Tuesday 12 August 2014

A Rocket Up It

Do you think that those British sovereign bases remain on, yet not in, Cyprus because that was the preference of Archbishop Makarios?

Scottish independence would not just happen on the day after a Yes vote, nor would it happen purely on the SNP's terms. There would have to be a treaty.

And that treaty would guarantee a British nuclear base exactly where it is now for as long as the United Kingdom wanted one, even if that base therefore had to remain under British sovereignty and cease to be legally part of Scotland.

Or else there would be no treaty, thus no independence, and thus, as much as anything else, no more SNP and no more Alex Salmond.

Salmond is the only politician who could sell such a deal, the only deal that would be available, to the SNP and to its own, electoral, base. And he would.

The only way to get rid of nuclear weapons is within and through the state and institutions, above all the Parliament, of the United Kingdom.

2 comments:

  1. The Scottish Affairs Committee don't seem to agree with you:

    http://www.publications.parliament.uk/pa/cm201213/cmselect/cmscotaf/676/67607.htm

    They suggest a sovereign base would be more problematic than just moving to France.

    ReplyDelete
    Replies
    1. No, they think that it would be more expensive. That's not the same thing.

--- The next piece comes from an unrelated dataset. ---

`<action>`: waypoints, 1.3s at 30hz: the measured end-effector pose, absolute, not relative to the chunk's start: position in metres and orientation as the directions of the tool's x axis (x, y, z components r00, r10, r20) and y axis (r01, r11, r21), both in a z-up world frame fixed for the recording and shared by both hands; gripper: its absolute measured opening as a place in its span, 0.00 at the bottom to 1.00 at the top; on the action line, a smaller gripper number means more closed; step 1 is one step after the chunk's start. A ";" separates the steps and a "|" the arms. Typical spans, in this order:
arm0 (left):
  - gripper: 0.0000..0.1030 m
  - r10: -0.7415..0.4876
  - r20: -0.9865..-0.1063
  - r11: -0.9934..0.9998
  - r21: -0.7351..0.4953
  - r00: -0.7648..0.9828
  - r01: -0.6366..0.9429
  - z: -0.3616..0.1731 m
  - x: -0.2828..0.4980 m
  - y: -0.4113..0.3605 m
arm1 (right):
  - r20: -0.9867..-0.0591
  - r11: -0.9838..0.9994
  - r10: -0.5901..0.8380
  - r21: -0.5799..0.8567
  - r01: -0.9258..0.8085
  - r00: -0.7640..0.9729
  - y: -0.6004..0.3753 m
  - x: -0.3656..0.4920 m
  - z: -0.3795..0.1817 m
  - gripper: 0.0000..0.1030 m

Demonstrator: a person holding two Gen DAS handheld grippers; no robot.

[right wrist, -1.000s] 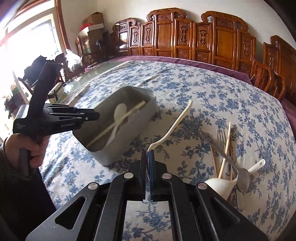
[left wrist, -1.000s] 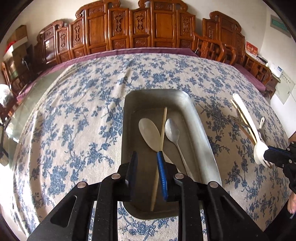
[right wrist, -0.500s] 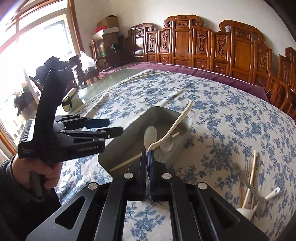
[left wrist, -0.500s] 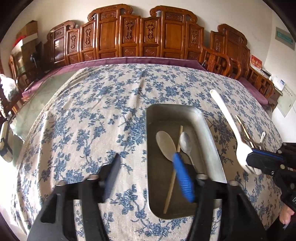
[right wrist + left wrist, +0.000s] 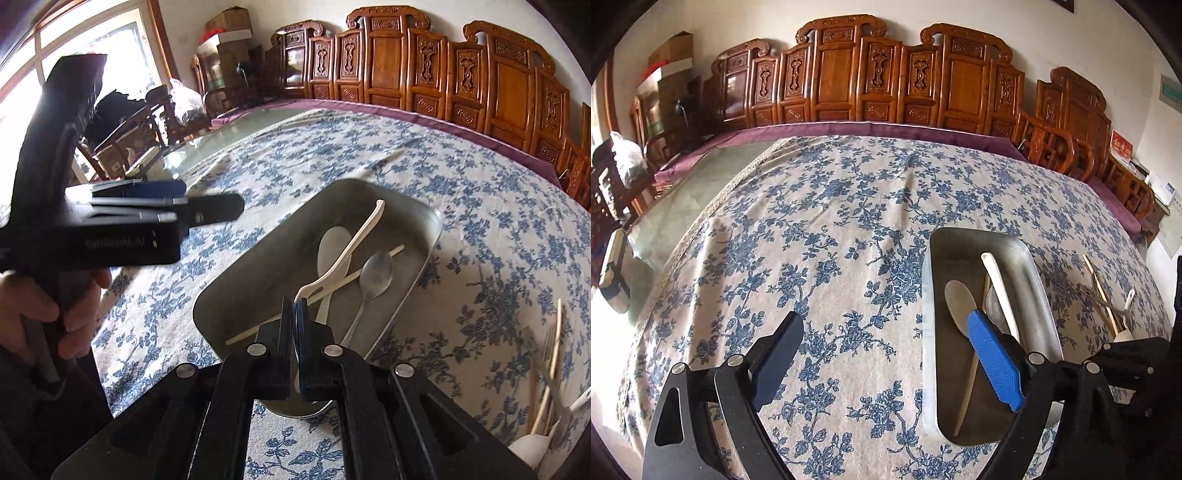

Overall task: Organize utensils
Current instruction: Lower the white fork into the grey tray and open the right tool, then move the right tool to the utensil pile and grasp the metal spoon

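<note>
Sitting in the lower middle of the right wrist view on the tabletop (image 5: 461, 155), the metal tray (image 5: 413, 295) is receiving a light, stiff, slippery white plastic spoon (image 5: 354, 243), pinched by its bowl end in the right tool (image 5: 294, 314), while the left tool (image 5: 886, 354) is opening wide, empty.

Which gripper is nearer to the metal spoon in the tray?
Right. The right gripper, shut on the white spoon, hangs over the tray beside the metal spoon; the left gripper, jaws opening and empty, sits off the tray's left side.
</note>
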State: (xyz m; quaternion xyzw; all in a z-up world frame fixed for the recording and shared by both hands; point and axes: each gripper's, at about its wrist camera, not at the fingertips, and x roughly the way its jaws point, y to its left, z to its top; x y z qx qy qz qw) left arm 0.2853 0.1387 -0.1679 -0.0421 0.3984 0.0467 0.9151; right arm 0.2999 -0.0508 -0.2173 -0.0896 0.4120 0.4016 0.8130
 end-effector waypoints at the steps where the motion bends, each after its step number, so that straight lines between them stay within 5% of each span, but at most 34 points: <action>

      There is no way that those weapons are going anywhere while the British Government, fully backed by the Americans, wants to keep them where they are. And it has nowhere else to put them.

      If that meant that you just didn't get independence, then you just wouldn't get independence, and all all blame for that would attach to the SNP in general and to Alex Salmond in particular.

      He'd never go for that. He'd sign. And you'd go along with it, because he is Alex Salmond.

      The only way to get rid of these weapons is within and through the Parliament of the United Kingdom.